Perpetrator Studies Network

Books

Intellectual Collaboration with the Third Reich: Treason or Reason?

Edited by Maria Björkman, Patrik Lundell and Sven Widmalm.

This book investigates the rather neglected “intellectual” collaboration between National Socialist Germany and other countries, including views on knowledge and politics among “pro-German” intellectuals, using a comparative approach. These moves were shaped by the Nazi system, which viewed scientific and cultural exchange as part and parcel of their cultural propaganda and policy. Positive views of the Hitler regime among intellectuals of all sorts were indicative of a broader discontent with democracy that, among other things, represented an alternative approach to modernization which was not limited to the German heartlands. The book draws together international experts in an analysis of right-wing Europe under Hitler; a study which has gained new resonance amidst the wave of European nationalism in the twenty-first century.

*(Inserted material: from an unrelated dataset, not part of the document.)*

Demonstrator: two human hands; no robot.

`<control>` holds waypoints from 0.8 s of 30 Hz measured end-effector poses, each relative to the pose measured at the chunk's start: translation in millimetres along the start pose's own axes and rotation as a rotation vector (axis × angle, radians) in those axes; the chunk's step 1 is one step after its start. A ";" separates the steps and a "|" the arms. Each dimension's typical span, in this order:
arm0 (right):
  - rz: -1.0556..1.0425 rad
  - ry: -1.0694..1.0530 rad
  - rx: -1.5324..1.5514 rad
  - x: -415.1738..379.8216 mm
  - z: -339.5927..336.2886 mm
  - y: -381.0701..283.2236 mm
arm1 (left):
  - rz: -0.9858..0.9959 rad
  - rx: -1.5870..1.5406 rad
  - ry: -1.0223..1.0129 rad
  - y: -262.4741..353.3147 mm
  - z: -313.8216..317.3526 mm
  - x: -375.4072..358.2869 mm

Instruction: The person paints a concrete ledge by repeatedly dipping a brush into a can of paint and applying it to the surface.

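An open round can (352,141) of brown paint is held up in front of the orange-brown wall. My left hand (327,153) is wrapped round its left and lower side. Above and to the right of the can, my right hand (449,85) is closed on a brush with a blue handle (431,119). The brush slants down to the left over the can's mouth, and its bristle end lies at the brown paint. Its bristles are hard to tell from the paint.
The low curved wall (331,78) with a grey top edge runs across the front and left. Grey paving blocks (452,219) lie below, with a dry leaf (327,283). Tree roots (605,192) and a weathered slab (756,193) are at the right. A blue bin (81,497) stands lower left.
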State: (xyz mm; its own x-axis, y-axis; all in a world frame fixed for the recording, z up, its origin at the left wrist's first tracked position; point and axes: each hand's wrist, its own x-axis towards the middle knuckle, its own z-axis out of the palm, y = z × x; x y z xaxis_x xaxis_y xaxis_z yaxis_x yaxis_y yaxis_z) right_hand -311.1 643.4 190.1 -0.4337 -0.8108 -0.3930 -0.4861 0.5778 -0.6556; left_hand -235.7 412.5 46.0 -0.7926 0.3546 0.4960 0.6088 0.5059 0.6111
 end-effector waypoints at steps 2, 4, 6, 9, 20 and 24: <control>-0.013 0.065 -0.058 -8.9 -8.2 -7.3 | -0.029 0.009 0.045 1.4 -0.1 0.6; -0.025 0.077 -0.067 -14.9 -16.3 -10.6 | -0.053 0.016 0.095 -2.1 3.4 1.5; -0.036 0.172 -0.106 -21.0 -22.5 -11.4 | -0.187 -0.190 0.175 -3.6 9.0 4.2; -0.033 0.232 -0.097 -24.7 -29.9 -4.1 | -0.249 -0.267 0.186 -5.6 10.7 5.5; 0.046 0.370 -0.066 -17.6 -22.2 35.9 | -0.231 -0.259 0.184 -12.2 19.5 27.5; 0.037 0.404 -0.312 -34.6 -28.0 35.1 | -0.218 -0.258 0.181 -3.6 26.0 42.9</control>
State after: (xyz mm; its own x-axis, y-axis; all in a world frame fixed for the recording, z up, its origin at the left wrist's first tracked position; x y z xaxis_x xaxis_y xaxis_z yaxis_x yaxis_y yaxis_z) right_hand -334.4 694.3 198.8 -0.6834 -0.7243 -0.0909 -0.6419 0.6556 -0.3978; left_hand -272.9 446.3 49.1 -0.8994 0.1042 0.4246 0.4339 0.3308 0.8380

Maria Björkman is Researcher at the Department of History of Science and Ideas at Uppsala University and works on the history of medicine and the Swedish German-friendly physicians and scholars during 1933-1970s. Patrik Lundell is Professor of History at Örebro University and his research mainly concerns the cultural history of the media, specifically the ideology, self-image, and strivings for legitimacy of the newspaper press and far right-wing media strategies. Sven Widmalm is Professor of History of Science and Ideas at Uppsala University and works on the history of science and has also focused on the intellectual connections between Sweden and Nazi Germany.